Fisheries-related debris, including discarded nets, thermocol, and nylon rope fragments — collectively termed as ‘ghost gear’ or abandoned, lost, and otherwise discarded fishing gear (ALDFG) — made up 41% of all recorded litter across all sites. Fishing nets alone made up around 32% of the recorded litter at New Podampetta, while thermocol too contributed a little over 31% at Siddhantnagar.
Concerningly, standardised environmental quality indices like the Plastic Abundance Index (PAI) and Clean Coast Index (CCI) classified all four beaches as ‘dirty’ to ‘extremely dirty’ with very high plastic abundance, placing Rushikulya’s litter levels among the higher ranges reported globally from nesting beaches.
Despite multiple attempts, Mongabay-India did not receive a response from NIO at the time of publishing.
This reality is not limited to just Odisha’s coast.
“Most nesting beaches in India are located near densely populated coastal areas. Studies have reported plastic litter on nearly all beaches along the Indian coastline, including remote sites like the Lakshadweep Islands.” explains Chandana Pusapati, who previously studied turtles with Dakshin Foundation and is currently a PhD Scholar at Laurentian University, Canada.
While most debris recorded in the study came from local land-based and fishing activities, some plastic items carried labels from Southeast Asian countries including Myanmar, Malaysia, Vietnam, and Singapore, indicating transboundary pollution reaching Odisha’s coast via circulating oceanic currents. Ocean circulation models explain this occurrence, showing that plastic debris can travel long distances and accumulate in coastal zones, far from their point of origin.
This complicates management, as the sources of this litter lie beyond local jurisdictions.
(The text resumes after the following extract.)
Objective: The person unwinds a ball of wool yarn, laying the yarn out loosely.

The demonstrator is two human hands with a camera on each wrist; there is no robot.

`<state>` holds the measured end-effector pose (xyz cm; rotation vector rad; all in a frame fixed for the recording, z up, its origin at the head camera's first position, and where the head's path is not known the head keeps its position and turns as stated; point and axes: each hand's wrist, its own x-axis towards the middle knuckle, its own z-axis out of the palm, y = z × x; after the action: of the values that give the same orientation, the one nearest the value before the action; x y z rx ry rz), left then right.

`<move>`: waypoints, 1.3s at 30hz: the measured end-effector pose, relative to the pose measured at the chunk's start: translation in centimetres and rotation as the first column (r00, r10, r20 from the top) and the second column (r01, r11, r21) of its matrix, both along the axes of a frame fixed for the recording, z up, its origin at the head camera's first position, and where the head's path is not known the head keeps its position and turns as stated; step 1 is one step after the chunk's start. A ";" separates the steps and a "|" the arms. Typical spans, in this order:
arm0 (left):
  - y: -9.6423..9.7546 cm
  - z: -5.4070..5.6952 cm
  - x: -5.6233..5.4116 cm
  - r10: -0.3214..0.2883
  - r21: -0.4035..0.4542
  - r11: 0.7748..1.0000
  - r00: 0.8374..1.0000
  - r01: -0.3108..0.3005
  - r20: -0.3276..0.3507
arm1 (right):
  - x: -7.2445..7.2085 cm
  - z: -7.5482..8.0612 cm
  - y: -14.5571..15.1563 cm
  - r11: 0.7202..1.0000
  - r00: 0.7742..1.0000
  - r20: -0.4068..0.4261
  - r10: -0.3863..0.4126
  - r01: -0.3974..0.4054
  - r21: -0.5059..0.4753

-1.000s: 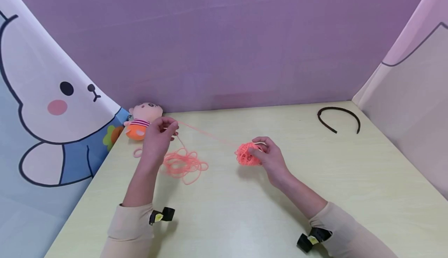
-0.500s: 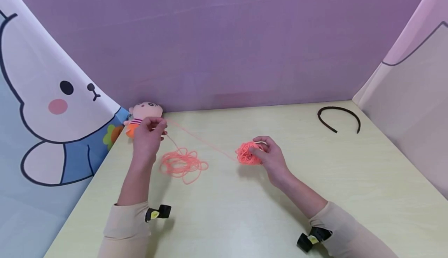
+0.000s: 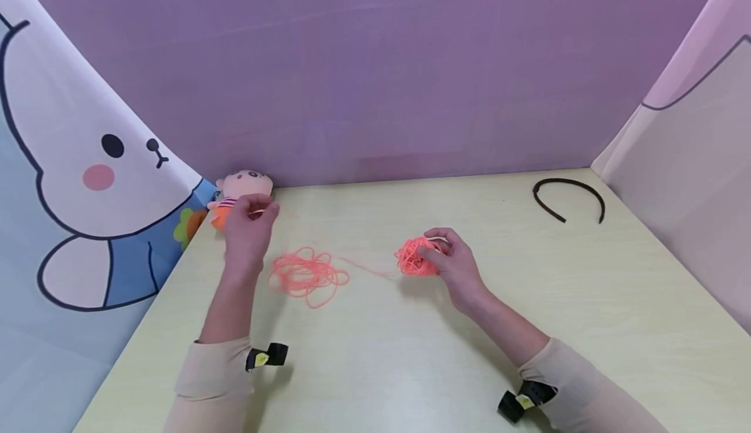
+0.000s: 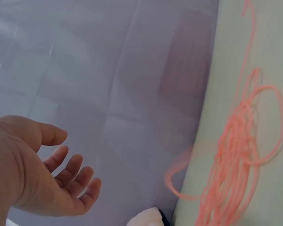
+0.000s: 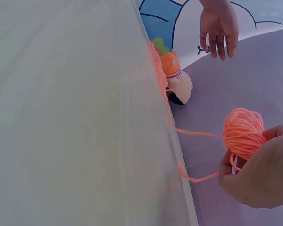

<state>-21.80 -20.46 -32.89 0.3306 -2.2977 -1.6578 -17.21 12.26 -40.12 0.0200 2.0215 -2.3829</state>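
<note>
My right hand (image 3: 460, 270) grips a ball of coral-pink yarn (image 3: 414, 258) above the middle of the table, thumb on its near side. In the right wrist view a strand (image 5: 198, 133) runs from the ball toward the loose yarn, and a short tail (image 5: 198, 179) pokes out below the fingers. My left hand (image 3: 249, 237) hovers at the left, in front of a plush doll (image 3: 246, 185). Its fingers (image 4: 73, 169) are loosely bent with nothing between them in the left wrist view. A tangle of loose yarn (image 3: 308, 273) lies on the table between the hands.
A dark curved band (image 3: 568, 181) lies at the back right of the table (image 3: 375, 368). A purple cloth wall (image 3: 411, 74) closes the back. Printed cloth (image 3: 88, 224) with a cartoon animal hangs along the left, pale cloth (image 3: 692, 172) along the right.
My left hand moved left, drawing the strand out, then let it go; the strand has dropped toward the table. The right hand with the yarn ball has stayed in place.
</note>
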 end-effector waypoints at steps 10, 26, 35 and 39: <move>4.9 -3.0 0.0 -0.374 -0.141 0.917 0.927 0.374 0.027 | 0.2 0.2 -0.1 1.000 1.000 0.003 0.029 -0.029 0.006; 10.8 -6.3 1.9 -0.802 -0.127 0.556 0.571 0.821 0.177 | 0.2 0.3 -0.2 0.996 0.996 -0.037 0.080 -0.081 -0.025; 10.6 -6.3 1.9 -0.793 -0.134 0.570 0.586 0.810 0.169 | 0.3 0.2 -0.3 0.994 0.993 -0.071 0.098 -0.101 -0.038; 10.0 -5.7 1.6 -0.739 -0.124 0.644 0.656 0.755 0.155 | 0.2 0.2 -0.4 0.996 0.995 -0.059 0.086 -0.088 -0.028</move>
<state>-20.21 -10.50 -38.60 -0.7279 -2.8426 -1.7330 -16.97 11.90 -39.97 -0.1357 1.9658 -2.3872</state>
Although international frameworks such as the United Nations Convention on the Law of the Sea (UNCLOS), the International Convention for the Prevention of Pollution from Ships (MARPOL), and regional initiatives under UNEP’s Regional Seas Programme emphasise cooperation among coastal nations to protect the marine environment, enforcement and monitoring remain uneven.

Compounding risks
Plastics dominate marine and coastal litter worldwide, making them one of the most pervasive ecological threats. An estimated 4.8-12.7 million tonnes of plastic waste entered the oceans in 2010, rising to 19-23 million tonnes (~11% of total generated) in 2016, and projected to reach an alarming 53 million tonnes annually by 2030. While exact figures are unclear, it is estimated that thousands of marine animal species including seabirds, fish, turtles, and mammals ingest plastics every year.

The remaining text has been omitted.